Une analyse plus poussée par HPLC et LC-MS a démontré que le nouveau produit chimique a montré un temps de rétention de 12 minutes et 20 minutes respectivement, dans un pic d’ions quasi moléculaire M au-dessus de Z à 287 et 285 qui étaient identiques à ceux de DHK et KMF. Pour déterminer si le système peut être utilisé pour la conversion d’autres flavanones en flavonols correspondants, erd a été ajouté dans le système. Deux nouvelles taches sur une plaque TLC en polyamide affichaient une distance de migration similaire à celle du DHQ et du QRC respectivement.

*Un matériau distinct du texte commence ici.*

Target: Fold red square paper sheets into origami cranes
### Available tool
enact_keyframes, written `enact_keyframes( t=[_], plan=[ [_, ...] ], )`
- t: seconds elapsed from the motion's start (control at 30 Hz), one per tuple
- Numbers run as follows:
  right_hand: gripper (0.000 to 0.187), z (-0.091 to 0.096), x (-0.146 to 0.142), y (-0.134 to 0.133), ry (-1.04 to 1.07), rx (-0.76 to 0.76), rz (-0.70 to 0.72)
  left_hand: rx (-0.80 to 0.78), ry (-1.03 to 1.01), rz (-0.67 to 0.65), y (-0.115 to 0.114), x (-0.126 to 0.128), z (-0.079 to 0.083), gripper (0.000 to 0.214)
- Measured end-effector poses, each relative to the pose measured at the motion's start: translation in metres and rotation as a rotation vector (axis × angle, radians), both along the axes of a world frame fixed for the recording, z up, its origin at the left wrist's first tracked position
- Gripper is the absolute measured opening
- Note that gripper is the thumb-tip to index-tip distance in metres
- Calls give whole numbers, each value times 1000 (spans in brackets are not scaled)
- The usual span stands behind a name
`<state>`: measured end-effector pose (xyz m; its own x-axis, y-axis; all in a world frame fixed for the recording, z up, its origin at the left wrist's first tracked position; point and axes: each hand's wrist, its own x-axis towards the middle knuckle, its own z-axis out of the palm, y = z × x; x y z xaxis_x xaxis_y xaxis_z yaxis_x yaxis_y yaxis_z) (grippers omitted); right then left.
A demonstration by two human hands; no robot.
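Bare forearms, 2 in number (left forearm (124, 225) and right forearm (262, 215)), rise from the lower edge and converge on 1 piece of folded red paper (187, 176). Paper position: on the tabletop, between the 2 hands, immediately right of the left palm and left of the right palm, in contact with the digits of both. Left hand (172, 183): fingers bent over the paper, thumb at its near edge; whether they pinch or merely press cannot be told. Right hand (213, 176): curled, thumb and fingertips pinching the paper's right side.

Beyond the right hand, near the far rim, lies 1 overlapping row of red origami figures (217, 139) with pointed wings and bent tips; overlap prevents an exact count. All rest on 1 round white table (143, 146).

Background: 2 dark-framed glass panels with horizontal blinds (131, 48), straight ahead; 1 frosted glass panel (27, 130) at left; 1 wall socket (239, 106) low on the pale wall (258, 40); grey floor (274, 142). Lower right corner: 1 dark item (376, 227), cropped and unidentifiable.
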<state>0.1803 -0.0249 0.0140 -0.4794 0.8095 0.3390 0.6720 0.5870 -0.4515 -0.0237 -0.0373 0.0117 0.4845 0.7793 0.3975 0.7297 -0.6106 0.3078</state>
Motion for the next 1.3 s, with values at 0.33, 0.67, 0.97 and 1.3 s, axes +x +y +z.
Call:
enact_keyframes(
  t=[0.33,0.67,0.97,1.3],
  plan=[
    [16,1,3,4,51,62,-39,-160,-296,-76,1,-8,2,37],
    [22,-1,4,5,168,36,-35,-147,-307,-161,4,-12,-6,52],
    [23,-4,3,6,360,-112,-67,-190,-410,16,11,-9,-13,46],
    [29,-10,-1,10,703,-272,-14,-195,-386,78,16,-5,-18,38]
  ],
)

Les analyses HPLC et LC-MS ont démontré que ces nouveaux produits chimiques ont révélé un temps de rétention de 10 minutes et 16 minutes respectivement, et un pic iion quasi moléculaire M au-dessus de Z à 303 et 301, ce qui correspondait exactement à ceux du DHQ et du QRC. Lors de la préparation du système synthétique, vous devez ajouter l’enzyme enfin, et ajouter le sulfate ferreux avant-dernier. Oui, il fournit un guide pour la production économique d’autres métabolites secondaires.